Problem —
Below are records to repeat exactly; copy them without the pictures.

Items listed in a dataset:
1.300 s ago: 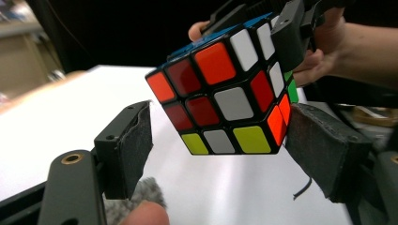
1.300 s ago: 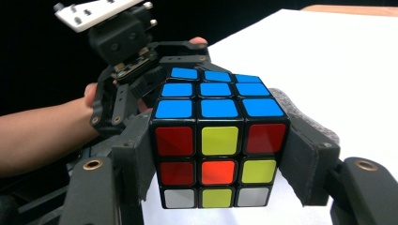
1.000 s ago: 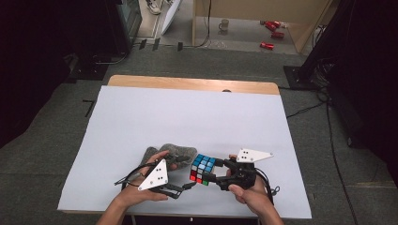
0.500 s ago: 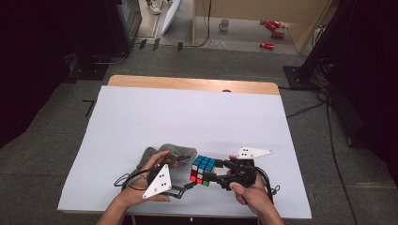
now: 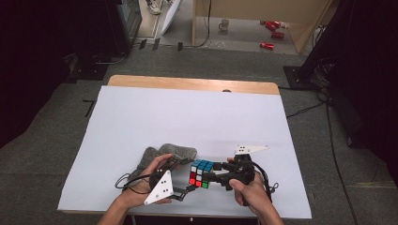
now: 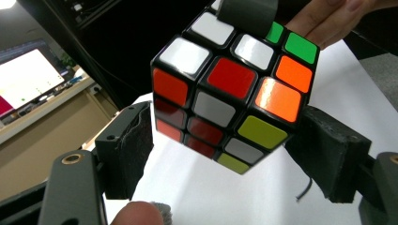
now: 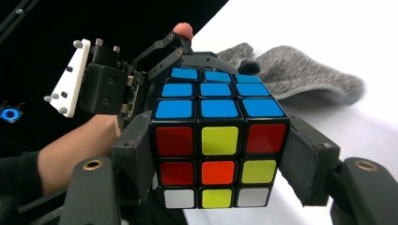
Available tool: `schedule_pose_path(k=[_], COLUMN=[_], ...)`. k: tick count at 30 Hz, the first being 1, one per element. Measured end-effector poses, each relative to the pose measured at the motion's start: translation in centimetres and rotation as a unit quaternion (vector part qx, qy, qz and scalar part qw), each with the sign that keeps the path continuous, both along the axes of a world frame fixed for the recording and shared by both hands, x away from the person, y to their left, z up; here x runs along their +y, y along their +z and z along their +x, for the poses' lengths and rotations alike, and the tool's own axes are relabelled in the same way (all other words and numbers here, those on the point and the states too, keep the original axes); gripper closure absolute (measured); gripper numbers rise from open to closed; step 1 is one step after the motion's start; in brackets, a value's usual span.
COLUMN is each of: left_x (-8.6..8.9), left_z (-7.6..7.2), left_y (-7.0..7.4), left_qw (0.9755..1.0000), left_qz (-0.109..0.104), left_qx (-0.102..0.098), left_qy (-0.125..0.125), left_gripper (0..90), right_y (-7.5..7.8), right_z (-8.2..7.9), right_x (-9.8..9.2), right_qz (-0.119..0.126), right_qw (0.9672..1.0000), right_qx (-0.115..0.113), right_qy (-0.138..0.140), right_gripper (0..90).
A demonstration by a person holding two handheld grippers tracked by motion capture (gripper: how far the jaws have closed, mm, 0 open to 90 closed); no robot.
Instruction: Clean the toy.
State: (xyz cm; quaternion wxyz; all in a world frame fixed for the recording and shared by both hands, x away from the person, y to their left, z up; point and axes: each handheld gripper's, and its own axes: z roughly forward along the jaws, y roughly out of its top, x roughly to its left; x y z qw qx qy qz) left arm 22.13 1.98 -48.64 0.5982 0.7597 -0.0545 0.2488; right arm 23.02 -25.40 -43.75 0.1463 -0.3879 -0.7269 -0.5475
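I use the puzzle cube [image 5: 201, 173] as my landmark; it sits in the air just above the near edge of the white table [image 5: 187, 117], between my two hands. My right gripper [image 5: 211, 177] is clamped tight on the cube, one black pad pressed on each side, with the blue face on top and a red, yellow and orange face looking back at its camera. My left gripper [image 5: 184, 176] is on the other side of the cube. Its jaws have just been closing a little, and the cube is between them, but in the left gripper view the left pad [image 6: 131, 150] is apart from the cube while the right pad [image 6: 328, 159] sits right at its corner, so I call this gripper apart and not yet gripping. I think the step is to grab one layer and turn it. To do it well, I should keep the right hand very still, line the left pads flat on two sides of one layer only, then squeeze and twist slowly. If the pads sit on a corner, as one does now, the cube could slip or jam. A little past the cube, to its left, lies a grey knitted cloth [image 5: 164, 157] on the table, well out of my way. Far beyond the cube, past the table's wooden far edge [image 5: 187, 84], red cans [image 5: 270, 35] lie on the floor.
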Motion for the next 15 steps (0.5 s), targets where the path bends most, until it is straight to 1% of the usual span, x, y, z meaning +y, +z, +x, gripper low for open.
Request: schedule_pose_path(k=[2,3,4,5,6,9,10,11,12,13,15], left_x=[-0.05,-0.08,-0.14,-0.14,-0.24,-0.49,-0.49,-0.57,-0.58,-0.58,-0.48], left_z=[-0.04,-0.07,-0.13,-0.13,-0.2,-0.36,-0.36,-0.42,-0.38,-0.38,-0.22], left_y=[-0.02,-0.02,-0.01,-0.01,0.0,-0.01,-0.01,-0.02,-0.01,-0.01,0.09], left_qw=[1.0,1.0,1.0,1.0,1.0,0.9999,0.9999,0.9999,0.9999,0.9999,0.9999], left_qz=[0.001,0.001,0.002,0.002,0.004,0.004,0.004,0.007,0.008,0.008,0.007], left_qx=[-0.001,-0.001,-0.003,-0.003,-0.006,-0.008,-0.008,-0.011,-0.008,-0.008,0.004], left_qy=[0.0,-0.001,-0.002,-0.002,-0.003,-0.008,-0.008,-0.008,-0.009,-0.009,-0.014], left_gripper=[24.3,24.3,24.0,24.1,24.0,24.7,24.9,24.9,25.6,25.6,26.0], right_y=[-0.03,-0.03,-0.08,-0.12,-0.14,-0.28,-0.28,-0.32,-0.51,-0.51,-0.59], right_z=[0.11,0.11,0.22,0.28,0.33,0.5,0.5,0.53,0.7,0.7,0.73], right_x=[0.05,0.05,0.06,0.05,0.03,0.04,0.04,0.07,0.03,0.03,0.03], right_qz=[-0.002,-0.002,-0.001,0.0,-0.002,-0.004,-0.004,-0.007,-0.004,-0.004,0.0], right_qw=[0.9999,0.9999,0.9996,0.9995,0.9993,0.9987,0.9987,0.9984,0.9978,0.9978,0.9975], right_qx=[0.011,0.011,0.028,0.03,0.036,0.049,0.049,0.056,0.066,0.066,0.07], right_qy=[0.004,0.004,0.007,0.008,0.008,0.008,0.008,0.007,0.005,0.005,0.005], right_gripper=[35.1,35.1,35.2,35.1,35.1,35.1,35.1,35.1,35.1,35.1,35.1])
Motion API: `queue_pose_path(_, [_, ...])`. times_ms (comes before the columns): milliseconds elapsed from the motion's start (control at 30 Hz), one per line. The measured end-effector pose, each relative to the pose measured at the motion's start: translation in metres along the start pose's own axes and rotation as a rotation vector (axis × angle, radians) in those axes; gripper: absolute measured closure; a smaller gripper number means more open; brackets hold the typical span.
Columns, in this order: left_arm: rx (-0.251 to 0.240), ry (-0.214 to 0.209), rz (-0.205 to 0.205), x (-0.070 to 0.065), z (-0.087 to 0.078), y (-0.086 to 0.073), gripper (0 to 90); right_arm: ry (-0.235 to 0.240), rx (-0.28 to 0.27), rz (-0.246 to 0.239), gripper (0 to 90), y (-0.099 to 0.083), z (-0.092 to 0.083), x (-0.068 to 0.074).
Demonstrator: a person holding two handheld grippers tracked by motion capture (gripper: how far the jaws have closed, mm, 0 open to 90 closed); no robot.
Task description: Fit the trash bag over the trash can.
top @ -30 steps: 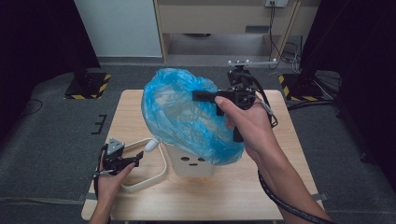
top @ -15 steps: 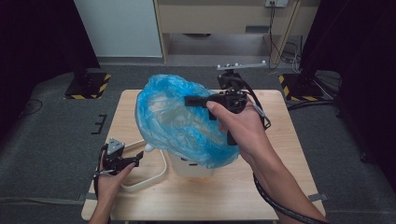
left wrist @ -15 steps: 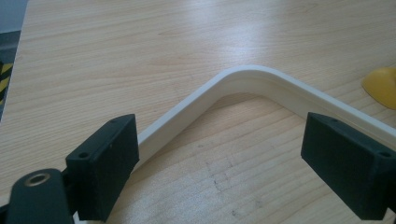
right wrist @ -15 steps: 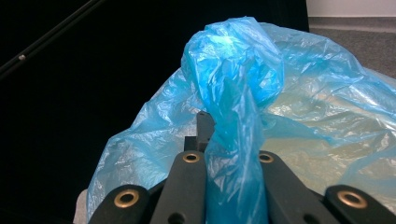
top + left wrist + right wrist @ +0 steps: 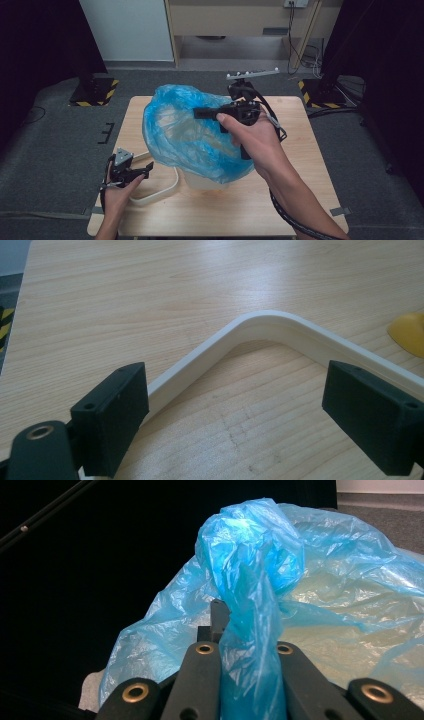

Written response —
1.300 s ago: 
1.300 s ago: 
1.000 s ago: 
0.500 s ago: 
now: 
now: 
now: 
Available tool: `schedule_pose_path(k=[_], COLUMN=[_], ...)`. k: tick count at 30 Hz, the first being 1, one per element. Measured end-effector poses, each relative to the pose measured at the motion's start: translation in centimetres and rotation as a unit quaternion (vector part qx, qy, qz and scalar part qw), each with the sign that keeps the path continuous, both along the axes of a world frame fixed for the recording and shared by both hands, x away from the person, y to their left, z up; here x runs along their +y, y along their +z and z along their +x, for the poses' lengths and rotations alike, and the tool's own axes are relabelled in the same way (all other words and numbers here, those on the point and the states too, keep the original axes); gripper closure absolute (measured); gripper numbers rise from open to closed; step 1 is one step after the motion's start; in brackets, a value's usual span.
COLUMN is each of: left_x (-8.6..8.9), left_z (-7.6..7.2), left_y (-7.0..7.4), left_qw (0.9755..1.0000), left_qz (-0.109..0.104), left_qx (-0.102..0.098), left_qy (-0.125..0.125), left_gripper (0..90), right_y (-7.5..7.8), right_z (-8.2..7.9), right_x (-9.8..9.2), right_qz (-0.119..0.126), right_qw (0.9672..1.0000), right_qx (-0.115..0.113), right_qy (-0.138..0.140), right_gripper (0..90).
A demonstration by a person holding two handheld grippers tracked by motion capture (gripper: how far the jaws have closed, mm, 0 open to 90 closed); no robot.
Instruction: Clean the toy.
State: (xyz cm; quaternion wxyz; all in a world frame fixed for the recording and shared by both hands, x away from the person, y to their left, z up; point and axes: each handheld gripper's, and its own axes: z roughly forward along the jaws, y roughly out of its top, x roughly to its left; x y z qw qx qy qz) left arm 22.13 1.98 -48.64 0.5982 0.7597 -0.0545 0.2488; right arm 23.02 -25.40 -43.75 0.1463 -0.3879 -0.7269 -0.5475
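I use the puzzle cube [image 5: 201, 173] as my landmark; it sits in the air just above the near edge of the white table [image 5: 187, 117], between my two hands. My right gripper [image 5: 211, 177] is clamped tight on the cube, one black pad pressed on each side, with the blue face on top and a red, yellow and orange face looking back at its camera. My left gripper [image 5: 184, 176] is on the other side of the cube. Its jaws have just been closing a little, and the cube is between them, but in the left gripper view the left pad [image 6: 131, 150] is apart from the cube while the right pad [image 6: 328, 159] sits right at its corner, so I call this gripper apart and not yet gripping. I think the step is to grab one layer and turn it. To do it well, I should keep the right hand very still, line the left pads flat on two sides of one layer only, then squeeze and twist slowly. If the pads sit on a corner, as one does now, the cube could slip or jam. A little past the cube, to its left, lies a grey knitted cloth [image 5: 164, 157] on the table, well out of my way. Far beyond the cube, past the table's wooden far edge [image 5: 187, 84], red cans [image 5: 270, 35] lie on the floor.
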Motion for the next 15 steps (0.5 s), targets where the path bends most, until it is straight to 1% of the usual span, x, y, z meaning +y, +z, +x, gripper low for open.
Request: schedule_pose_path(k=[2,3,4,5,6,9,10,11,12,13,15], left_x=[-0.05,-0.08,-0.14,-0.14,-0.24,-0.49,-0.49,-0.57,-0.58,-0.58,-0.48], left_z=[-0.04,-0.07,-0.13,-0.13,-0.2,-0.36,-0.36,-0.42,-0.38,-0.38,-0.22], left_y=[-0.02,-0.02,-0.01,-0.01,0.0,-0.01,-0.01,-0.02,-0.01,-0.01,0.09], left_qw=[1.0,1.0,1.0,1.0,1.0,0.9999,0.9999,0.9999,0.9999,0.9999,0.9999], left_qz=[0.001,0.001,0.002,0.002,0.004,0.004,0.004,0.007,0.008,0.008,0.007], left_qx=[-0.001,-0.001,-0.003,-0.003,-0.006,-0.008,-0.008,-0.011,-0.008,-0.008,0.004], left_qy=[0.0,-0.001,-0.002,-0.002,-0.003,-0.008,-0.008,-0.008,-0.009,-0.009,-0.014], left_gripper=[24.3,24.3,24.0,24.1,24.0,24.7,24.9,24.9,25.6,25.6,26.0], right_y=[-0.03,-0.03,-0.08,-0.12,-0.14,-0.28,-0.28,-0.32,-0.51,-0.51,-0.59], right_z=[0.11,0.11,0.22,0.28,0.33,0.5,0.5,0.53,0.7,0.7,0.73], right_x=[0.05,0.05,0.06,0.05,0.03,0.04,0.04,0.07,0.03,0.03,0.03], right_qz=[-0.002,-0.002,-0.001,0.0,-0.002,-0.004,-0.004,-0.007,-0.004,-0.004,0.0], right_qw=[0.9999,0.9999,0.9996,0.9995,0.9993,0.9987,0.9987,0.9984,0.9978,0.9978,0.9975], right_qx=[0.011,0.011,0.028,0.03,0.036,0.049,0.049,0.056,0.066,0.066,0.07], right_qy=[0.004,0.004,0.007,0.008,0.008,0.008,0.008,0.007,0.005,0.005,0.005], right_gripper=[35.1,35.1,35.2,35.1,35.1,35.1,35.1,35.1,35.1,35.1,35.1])
Motion API: `queue_pose_path(_, [_, ...])`. times_ms (comes before the columns): milliseconds elapsed from the motion's start (control at 30 Hz), one per line. The measured end-effector pose, each relative to the pose measured at the motion's start: translation in metres along the start pose's own axes and rotation as a rotation vector (axis × angle, radians) in those axes; gripper: absolute measured closure; a smaller gripper number means more open; brackets hold the typical span.
Columns, in this order: left_arm: rx (-0.251 to 0.240), ry (-0.214 to 0.209), rz (-0.205 to 0.205), x (-0.070 to 0.065), z (-0.087 to 0.078), y (-0.086 to 0.073), gripper (0 to 90); right_arm: ry (-0.235 to 0.240), rx (-0.28 to 0.27), rz (-0.246 to 0.239), gripper (0 to 90), y (-0.099 to 0.083), z (-0.092 to 0.083), x (-0.068 to 0.074).
Demonstrator: a person holding two handheld grippers tracked by motion capture (gripper: how far the jaws have closed, mm, 0 open to 90 closed); no robot.
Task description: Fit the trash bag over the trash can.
top @ -30 steps: 
top @ -15 steps: 
left wrist @ -15 steps: 
right wrist @ -15 steps: 
top + left wrist + right wrist @ +0 steps: 

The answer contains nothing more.